Means claim the trial court erred in determining there were no genuine issues of material fact. They first argue Indiana's affidavit inadequately supported its complaint. However, this argument is waived except as it relates to reasonable attorney fees because it was not preserved in the motion to correct errors.[1] Ind.Rules of Procedure, Trial Rule 59(D). They further argue the affidavit fails to negate genuine issues of material fact raised by the answers. We agree.

Looking only to their third affirmative defense,[2] we observe the transaction underlying this cause of action was a "consumer credit sale" as defined in IC 24-4.5-2-104 and was, therefore, governed by the provisions of the UCCC.

IC 24-4.5-2-301 et seq. sets forth the various written disclosures a seller is required to make. IC 24-4.5-2-306(2)(g) specifically requires the seller to provide the buyer with a brief description of the insurance provided or paid for by the seller, including the type and amount of the coverages and the amount of the charge, if any.

Raymond Means agreed to purchase credit life insurance and credit disability insurance. The contract sets forth the amounts charged for each type of coverage but does not disclose the amount of coverage. Thus, it appears from the face of the contract that the seller, Anders, Inc., failed to comply with the disclosure requirements of the UCCC.[3] This prima facie defense in the nature of a set-off against Means' liability was not negated nor even addressed in Indiana's affidavit for summary judgment.
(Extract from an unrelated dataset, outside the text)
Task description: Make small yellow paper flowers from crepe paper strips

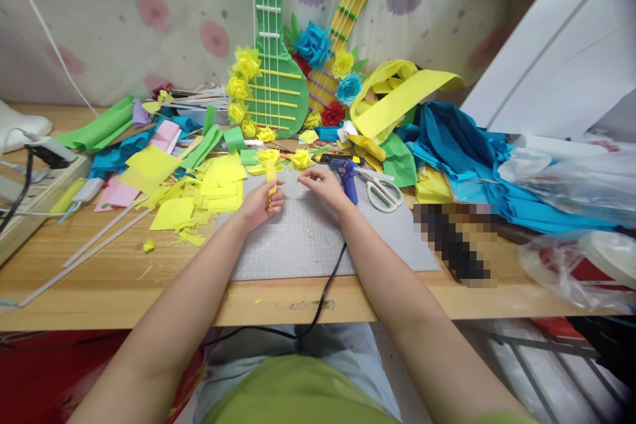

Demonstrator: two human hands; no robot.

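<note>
Two hands over the grey cutting mat [298,248], toward its far side. Left hand [257,207]: fingers curled closed around a narrow yellow strip [271,175], paper by the look, roughly upright, top end poking out above the grip. Right hand [325,189]: near it, apart from the strip, thumb and fingertips drawn close; too small to tell whether they pinch anything. Yellow flowers [301,159] lie just beyond the hands. Yellow squares [222,180] piled left of the left hand; glue gun [348,180] and scissors [384,193] to the right of the right hand. Handling: keep the left grip light, thin paper likely creases when squeezed. Hold the strip low so the top end is free for the right fingertips; small pinches, no pulling, it could tear. Mind the gun's nozzle, may be hot, and the black cord [330,278] hanging over the front of the bench [348,301] between the forearms.
</note>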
We are cognizant that Means agreed in the installment contract that the assignment of the contract to any assignee would be free from any claim, defense, set-off, or counterclaim they might have against Anders, Inc. and so, theoretically, the disclosure violation is not applicable. However, IC 24-4.5-2-404 provides that such an agreement is enforceable only by an assignee not related to the seller who acquired the *899 contract in good faith and for value and who gave the buyer written notice of the assignment and received no notice of the facts giving rise to the buyer's claim or defense within sixty days after the notice of assignment.

Indiana, the assignee, did not present any facts in its affidavit which would show it was entitled under IC 24-4.5-2-404 to enforce this agreement. Thus, the apparent disclosure violation is a viable set-off and Indiana has failed to show it was entitled to the judgment as a matter of law. We, therefore, hold the trial court erred in granting summary judgment.
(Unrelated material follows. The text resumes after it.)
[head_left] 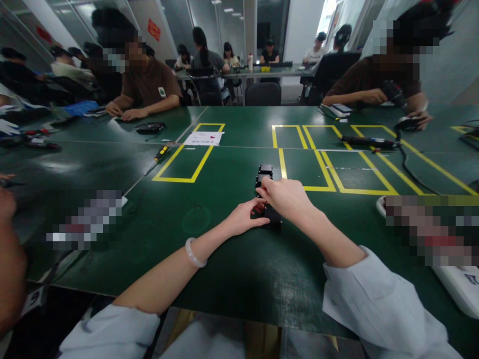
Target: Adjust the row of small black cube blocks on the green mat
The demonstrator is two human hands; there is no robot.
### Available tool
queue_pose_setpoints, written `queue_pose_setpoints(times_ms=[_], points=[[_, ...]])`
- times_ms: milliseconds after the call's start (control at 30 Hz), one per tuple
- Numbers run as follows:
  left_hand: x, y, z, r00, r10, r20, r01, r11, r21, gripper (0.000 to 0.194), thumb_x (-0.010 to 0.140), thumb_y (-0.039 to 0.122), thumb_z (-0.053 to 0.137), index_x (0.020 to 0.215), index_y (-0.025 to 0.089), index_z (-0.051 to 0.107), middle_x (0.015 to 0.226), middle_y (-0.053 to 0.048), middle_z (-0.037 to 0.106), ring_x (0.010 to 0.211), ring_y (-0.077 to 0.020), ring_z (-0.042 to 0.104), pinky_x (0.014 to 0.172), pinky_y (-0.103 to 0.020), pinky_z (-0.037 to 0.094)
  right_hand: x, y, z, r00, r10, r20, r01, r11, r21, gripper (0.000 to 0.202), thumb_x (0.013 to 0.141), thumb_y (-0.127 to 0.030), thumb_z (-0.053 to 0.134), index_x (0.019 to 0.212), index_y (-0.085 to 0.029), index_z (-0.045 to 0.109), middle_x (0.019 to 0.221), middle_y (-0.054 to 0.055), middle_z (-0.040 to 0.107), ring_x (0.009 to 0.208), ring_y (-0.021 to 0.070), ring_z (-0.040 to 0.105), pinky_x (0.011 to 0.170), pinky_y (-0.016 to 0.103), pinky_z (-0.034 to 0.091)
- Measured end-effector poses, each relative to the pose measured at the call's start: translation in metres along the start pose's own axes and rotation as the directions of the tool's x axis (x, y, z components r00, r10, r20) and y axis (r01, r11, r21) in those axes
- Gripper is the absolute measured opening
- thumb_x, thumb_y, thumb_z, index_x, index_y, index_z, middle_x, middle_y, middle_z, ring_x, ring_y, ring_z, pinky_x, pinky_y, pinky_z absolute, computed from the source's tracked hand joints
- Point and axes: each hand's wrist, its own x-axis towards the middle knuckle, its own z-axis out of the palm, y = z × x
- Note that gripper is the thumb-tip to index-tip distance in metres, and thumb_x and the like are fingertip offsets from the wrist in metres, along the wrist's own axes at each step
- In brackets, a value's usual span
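A short row of small black blocks (266, 169) lies on the green table in front of me, running away from me. The nearest black block (273, 217) sits between my hands. My left hand (243, 218), with a pale bracelet on its wrist, curls its thumb and fingers around that block's left side. Above the row, my right hand (288, 198) is closed, knuckles up, with its fingertips pinched together over the blocks. Whatever those fingertips hold is hidden behind the hand.
Yellow tape outlines (174, 180) mark the green table (232, 269). A yellow-black screwdriver (160, 153) and a paper sheet (204, 138) lie left of centre; a black cylindrical tool (368, 142) with a cable lies right. Blurred-out devices flank me. Two people work across the table.
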Motion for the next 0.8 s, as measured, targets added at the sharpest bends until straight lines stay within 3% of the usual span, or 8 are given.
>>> queue_pose_setpoints(times_ms=[300,567,667,800], points=[[-0.0004,-0.0005,0.0001,1.000,-0.008,-0.003,0.008,1.000,-0.026,0.052,0.077,0.040,0.069,0.121,0.018,0.052,0.103,-0.004,0.065,0.093,-0.0210,0.061,0.084,-0.032,0.047,-0.0022,0.0036,0.0028,0.996,-0.088,-0.004,0.088,0.994,0.062,0.025,0.097,-0.028,0.029,0.108,-0.017,0.049,0.083,0.008,0.069,0.070,0.0206,0.065,0.052,0.025,0.030],[-0.0004,0.0005,-0.0003,1.000,-0.019,0.003,0.019,1.000,-0.008,0.053,0.077,0.040,0.070,0.122,0.019,0.051,0.105,-0.005,0.065,0.094,-0.0221,0.062,0.084,-0.033,0.047,-0.0022,0.0001,-0.0007,1.000,-0.025,0.004,0.025,0.999,0.027,0.033,0.098,-0.039,0.026,0.102,-0.018,0.051,0.082,0.009,0.069,0.075,0.0230,0.066,0.055,0.026,0.034],[-0.0002,-0.0011,0.0003,1.000,-0.007,0.002,0.007,1.000,-0.017,0.052,0.078,0.040,0.069,0.121,0.019,0.052,0.105,-0.005,0.065,0.095,-0.0212,0.061,0.084,-0.032,0.047,-0.0015,0.0012,-0.0007,0.999,-0.015,0.030,0.014,1.000,0.016,0.032,0.098,-0.035,0.024,0.099,-0.019,0.053,0.081,0.010,0.069,0.074,0.0226,0.067,0.056,0.026,0.035],[-0.0002,-0.0010,-0.0004,1.000,-0.002,0.004,0.002,1.000,-0.018,0.050,0.078,0.041,0.069,0.120,0.019,0.054,0.105,-0.004,0.064,0.095,-0.0201,0.061,0.083,-0.030,0.046,-0.0020,0.0035,0.0020,1.000,-0.025,0.013,0.024,0.998,0.055,0.027,0.096,-0.027,0.027,0.113,-0.019,0.046,0.083,0.007,0.070,0.070,0.0209,0.065,0.055,0.026,0.034]])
Judgment reversed and remanded for further proceedings not inconsistent with this opinion.

BUCHANAN, C.J., and SULLIVAN, J., concur.

NOTES

[1] We do not address the question of the existence of a genuine issue of fact as to attorney fees due to our reversal on other grounds.

[2] IC 24-4.5-5-203(5) provides a one (1) year limitation of action. However, IC 24-4.5-5-205 allows a set-off as a defense without regard to the time limitation otherwise prescribed.
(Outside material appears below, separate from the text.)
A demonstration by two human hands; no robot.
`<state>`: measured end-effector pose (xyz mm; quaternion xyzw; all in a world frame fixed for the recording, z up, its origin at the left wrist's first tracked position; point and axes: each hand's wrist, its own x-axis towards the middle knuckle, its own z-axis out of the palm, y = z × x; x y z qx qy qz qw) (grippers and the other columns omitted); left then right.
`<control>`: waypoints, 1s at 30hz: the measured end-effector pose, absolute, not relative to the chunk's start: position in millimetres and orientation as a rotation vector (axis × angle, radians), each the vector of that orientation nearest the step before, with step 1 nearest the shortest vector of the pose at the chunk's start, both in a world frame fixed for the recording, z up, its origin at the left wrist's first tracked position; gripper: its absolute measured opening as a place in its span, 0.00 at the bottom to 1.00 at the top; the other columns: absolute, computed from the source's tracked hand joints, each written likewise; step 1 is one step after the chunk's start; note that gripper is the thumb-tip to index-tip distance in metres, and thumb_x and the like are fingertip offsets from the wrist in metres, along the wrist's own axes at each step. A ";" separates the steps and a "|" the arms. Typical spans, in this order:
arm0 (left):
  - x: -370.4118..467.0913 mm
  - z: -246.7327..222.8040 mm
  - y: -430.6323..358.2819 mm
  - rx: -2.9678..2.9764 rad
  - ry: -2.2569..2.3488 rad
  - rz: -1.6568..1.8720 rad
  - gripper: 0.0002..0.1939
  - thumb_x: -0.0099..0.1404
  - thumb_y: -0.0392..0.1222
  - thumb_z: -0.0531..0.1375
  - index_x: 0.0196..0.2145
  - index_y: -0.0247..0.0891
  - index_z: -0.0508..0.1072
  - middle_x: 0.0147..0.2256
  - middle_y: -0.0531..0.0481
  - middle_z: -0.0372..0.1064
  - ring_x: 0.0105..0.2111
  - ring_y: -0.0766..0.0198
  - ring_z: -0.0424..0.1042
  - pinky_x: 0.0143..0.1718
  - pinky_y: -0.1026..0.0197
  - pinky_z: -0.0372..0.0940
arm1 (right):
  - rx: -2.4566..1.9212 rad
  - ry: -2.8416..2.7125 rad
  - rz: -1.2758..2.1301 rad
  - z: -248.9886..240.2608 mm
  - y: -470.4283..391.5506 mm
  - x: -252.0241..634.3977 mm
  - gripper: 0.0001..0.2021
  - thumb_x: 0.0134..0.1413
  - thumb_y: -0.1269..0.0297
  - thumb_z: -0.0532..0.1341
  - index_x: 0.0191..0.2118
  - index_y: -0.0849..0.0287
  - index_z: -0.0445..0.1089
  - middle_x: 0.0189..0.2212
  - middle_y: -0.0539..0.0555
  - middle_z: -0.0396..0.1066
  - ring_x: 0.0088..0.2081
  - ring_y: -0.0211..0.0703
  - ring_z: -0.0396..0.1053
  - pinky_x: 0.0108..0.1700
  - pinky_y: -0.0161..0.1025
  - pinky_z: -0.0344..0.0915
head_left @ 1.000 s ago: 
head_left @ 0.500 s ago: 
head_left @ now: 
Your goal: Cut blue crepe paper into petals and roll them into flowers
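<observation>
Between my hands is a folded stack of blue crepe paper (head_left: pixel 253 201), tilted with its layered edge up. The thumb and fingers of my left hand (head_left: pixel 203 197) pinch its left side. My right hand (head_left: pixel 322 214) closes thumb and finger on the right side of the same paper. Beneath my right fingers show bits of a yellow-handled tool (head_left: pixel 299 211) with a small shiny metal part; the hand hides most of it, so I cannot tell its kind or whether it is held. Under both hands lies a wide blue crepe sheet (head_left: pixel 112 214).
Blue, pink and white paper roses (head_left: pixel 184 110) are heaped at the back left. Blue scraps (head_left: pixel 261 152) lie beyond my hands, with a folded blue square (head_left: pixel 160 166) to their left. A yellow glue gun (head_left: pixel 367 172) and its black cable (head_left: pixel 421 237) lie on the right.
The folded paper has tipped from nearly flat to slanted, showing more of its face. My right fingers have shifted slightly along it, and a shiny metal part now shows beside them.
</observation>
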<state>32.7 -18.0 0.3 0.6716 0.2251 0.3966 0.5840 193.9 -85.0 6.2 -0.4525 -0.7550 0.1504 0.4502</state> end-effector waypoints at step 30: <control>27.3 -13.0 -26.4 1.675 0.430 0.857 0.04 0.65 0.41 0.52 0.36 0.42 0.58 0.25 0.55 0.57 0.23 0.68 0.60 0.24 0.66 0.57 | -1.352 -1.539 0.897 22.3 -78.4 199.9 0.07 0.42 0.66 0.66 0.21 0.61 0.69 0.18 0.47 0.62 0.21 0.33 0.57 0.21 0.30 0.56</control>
[3] A creditor who fails to disclose information required under the UCCC to a person entitled to the information is liable to that person in an amount equal to the sum of twice the amount of the credit service or loan finance charge (but in any event not less than $100 nor more than $1000), plus costs of enforcing the liability and reasonable attorney fees. IC 24-4.5-5-203(1). However, a creditor is not liable if he shows by a preponderance of the evidence that his violation was not intentional and resulted from a bona fide error despite the existence of reasonable procedures designed to avoid the error. IC 24-4.5-5-203(3).